Fecha: 13 de diciembre de 2020

Los textos litúrgicos del Adviento nos invitan a preparamos con alegría al misterio de la Navidad, especialmente en este tercer domingo, denominado “Gaudete”, palabra latina que significa regocijaos, estad alegres. Este año, a causa de la pandemia y de la crisis económica, el ambiente exterior de preparación de las fiestas navideñas, está un tanto rebajado, pero más allá de la ornamentación de los lugares públicos, como cristianos nos sentimos llamados a vivir este tiempo más que nunca evitando las distracciones exteriores para poder fijar la mirada en el Señor, que viene, y para poder recomponer nuestra escala de valores, que con tanta facilidad se ve trastocada.

San Pablo  exhorta a estar siempre alegres, a ser constantes en la oración y a dar gracias (cf. I Tes 5, 16). El motivo para estar alegres consiste en que Dios está cerca y viene a salvarnos. Por otra parte, el anhelo de alegría está presente en lo más profundo del corazón humano, que aspira a una alegría grande y duradera, que ayude a dar sentido y plenitud a la existencia. El ser humano siente el deseo de gozo y de felicidad, y experimenta la alegría cuando se encuentra en armonía con la naturaleza, con la creación; y más todavía a través del encuentro y la comunión con las demás personas; y en una medida incomparablemente mayor, la experimenta cuando vive el encuentro con Dios.

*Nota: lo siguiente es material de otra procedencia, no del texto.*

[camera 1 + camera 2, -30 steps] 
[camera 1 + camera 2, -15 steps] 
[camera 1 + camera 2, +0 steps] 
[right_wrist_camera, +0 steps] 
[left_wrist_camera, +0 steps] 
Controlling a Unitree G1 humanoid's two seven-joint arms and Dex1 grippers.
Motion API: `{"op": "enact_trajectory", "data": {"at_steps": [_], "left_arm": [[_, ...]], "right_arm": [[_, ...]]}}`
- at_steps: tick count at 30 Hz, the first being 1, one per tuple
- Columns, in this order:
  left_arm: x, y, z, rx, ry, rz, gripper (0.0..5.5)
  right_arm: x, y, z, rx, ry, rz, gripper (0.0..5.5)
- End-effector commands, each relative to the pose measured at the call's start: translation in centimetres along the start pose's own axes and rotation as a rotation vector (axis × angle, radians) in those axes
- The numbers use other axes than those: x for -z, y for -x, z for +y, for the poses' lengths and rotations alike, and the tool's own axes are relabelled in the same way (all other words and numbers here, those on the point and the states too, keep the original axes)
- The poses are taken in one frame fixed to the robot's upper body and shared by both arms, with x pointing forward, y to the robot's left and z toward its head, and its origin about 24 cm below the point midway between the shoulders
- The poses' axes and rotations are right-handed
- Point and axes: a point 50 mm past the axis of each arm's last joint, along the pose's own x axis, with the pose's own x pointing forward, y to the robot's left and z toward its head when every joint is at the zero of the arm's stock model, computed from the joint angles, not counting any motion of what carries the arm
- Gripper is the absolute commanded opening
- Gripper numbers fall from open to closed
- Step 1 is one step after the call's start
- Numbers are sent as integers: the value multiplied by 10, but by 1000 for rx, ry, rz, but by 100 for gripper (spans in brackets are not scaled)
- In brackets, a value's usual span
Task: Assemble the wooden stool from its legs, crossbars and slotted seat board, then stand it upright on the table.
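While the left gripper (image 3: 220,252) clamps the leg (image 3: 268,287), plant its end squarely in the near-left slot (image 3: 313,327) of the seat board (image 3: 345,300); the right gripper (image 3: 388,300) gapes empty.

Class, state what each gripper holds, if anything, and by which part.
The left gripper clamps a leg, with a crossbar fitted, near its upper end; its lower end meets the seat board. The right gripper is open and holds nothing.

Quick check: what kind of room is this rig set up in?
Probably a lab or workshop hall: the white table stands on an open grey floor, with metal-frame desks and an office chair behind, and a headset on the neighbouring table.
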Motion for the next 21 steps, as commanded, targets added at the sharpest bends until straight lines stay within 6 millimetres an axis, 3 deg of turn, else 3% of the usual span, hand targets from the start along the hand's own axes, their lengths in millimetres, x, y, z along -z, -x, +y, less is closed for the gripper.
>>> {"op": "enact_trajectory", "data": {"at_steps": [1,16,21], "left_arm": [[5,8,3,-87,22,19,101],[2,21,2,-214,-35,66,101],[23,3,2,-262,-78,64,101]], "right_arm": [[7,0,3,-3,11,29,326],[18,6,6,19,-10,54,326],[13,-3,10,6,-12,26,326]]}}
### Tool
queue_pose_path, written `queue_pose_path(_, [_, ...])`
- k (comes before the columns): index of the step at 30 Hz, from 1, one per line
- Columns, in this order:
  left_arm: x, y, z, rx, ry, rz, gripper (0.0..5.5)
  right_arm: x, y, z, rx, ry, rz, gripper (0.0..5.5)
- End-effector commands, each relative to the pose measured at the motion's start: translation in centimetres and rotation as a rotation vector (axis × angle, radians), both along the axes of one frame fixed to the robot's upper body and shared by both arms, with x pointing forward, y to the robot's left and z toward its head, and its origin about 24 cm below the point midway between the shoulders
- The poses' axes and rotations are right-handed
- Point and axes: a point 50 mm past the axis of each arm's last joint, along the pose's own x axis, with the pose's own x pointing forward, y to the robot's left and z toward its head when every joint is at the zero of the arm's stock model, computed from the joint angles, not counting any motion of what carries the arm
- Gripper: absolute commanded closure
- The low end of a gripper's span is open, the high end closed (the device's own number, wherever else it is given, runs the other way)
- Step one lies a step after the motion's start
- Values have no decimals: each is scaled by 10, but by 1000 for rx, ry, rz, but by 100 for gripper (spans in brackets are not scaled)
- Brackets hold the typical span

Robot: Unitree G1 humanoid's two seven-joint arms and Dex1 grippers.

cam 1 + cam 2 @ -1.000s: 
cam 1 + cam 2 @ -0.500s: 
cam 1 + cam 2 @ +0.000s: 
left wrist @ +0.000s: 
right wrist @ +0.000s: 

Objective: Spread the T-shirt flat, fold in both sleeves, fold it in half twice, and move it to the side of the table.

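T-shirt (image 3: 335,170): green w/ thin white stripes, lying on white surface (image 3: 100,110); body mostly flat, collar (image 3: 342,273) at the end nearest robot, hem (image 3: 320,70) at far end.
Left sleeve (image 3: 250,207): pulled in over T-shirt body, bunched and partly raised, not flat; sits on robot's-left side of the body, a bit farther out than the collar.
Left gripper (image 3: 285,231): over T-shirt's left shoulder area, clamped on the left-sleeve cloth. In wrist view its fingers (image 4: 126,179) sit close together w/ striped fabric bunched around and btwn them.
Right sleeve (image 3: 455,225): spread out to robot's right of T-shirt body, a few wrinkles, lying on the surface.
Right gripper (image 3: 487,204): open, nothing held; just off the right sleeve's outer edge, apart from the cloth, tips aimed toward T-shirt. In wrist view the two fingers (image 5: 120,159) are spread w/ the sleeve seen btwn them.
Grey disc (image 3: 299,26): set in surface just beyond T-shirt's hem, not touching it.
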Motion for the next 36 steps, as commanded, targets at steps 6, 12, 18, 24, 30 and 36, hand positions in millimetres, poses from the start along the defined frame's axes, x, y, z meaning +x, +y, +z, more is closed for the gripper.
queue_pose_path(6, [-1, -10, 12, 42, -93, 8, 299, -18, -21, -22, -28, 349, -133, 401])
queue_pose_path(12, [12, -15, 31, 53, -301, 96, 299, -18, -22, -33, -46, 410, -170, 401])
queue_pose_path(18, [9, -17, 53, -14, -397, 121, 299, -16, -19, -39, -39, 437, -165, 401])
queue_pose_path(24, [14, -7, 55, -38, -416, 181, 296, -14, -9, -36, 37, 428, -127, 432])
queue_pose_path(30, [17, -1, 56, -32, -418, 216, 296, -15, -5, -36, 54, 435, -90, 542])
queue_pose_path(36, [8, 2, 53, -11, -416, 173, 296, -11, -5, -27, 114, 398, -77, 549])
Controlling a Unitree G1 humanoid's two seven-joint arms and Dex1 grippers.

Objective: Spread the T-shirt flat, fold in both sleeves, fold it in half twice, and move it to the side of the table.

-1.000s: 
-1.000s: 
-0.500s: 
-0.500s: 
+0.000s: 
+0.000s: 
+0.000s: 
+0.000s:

En el transcurrir de la vida no faltan ocasiones de alegría: la sentimos al contemplar la belleza de la creación, con todas las maravillas que encierra; con la lectura de una obra literaria, la audición de una pieza musical, la admiración de una obra del arte o viendo una buena película. También se experimenta después del trabajo bien hecho y del deber cumplido, así como cuando se alcanzan logros profesionales largamente acariciados o al preparar proyectos para el futuro; nos produce alegría igualmente comprobar nuestro crecimiento como personas, y el hecho de ir j adquiriendo conocimientos y habilidades con el tiempo.

Si profundizamos un poco más, vemos que mayor alegría todavía nos produce vivir el amor en familia y la amistad compartida;  realizar un acto de servicio solidario, sacrificarnos por los demás; del mismo modo, la sensación de que la vida es útil y fructífera, de que vale la pena vivirla, así como reflexionar sobre la eternidad que nos espera; por último, experimentamos la alegría que brota de la comunión con Dios y con los demás; la alegría de saber que la vida procede de Dios, que no es el resultado de una evolución ciega, carente de sentido, sino el fruto de un designio de amor.

Pero a la vez constatamos que la alegría en este mundo es frágil e incompleta, que va acompañada por las dificultades inherentes al camino, y también por inquietudes y preocupaciones respecto al futuro. Además, cabe la posibilidad de equivocarse de rumbo en la búsqueda de la alegría. Ciertamente, el camino de la verdadera alegría tiene su meta final en el encuentro con Dios, está vinculado a algo que va más allá de los avatares o las incidencias de nuestro día a día. El encuentro con Cristo produce una alegría en el corazón que nada ni nadie puede arrebatar, por más pruebas y sufrimientos que se tengan que suportar.

Sigamos avanzando, pues, en este tiempo de Adviento con la certeza de la venida del Señor, de su presencia en  nuestra vida, que nos ayuda a disfrutar de tantas cosas bellas y agradables, que nos da la fuerza para sobrellevar los padecimientos presentes, que nos ayuda a superar las pruebas, que también aparecen a lo largo del camino. Su presencia siempre llena nuestro corazón de amor, de alegria y de consuelo.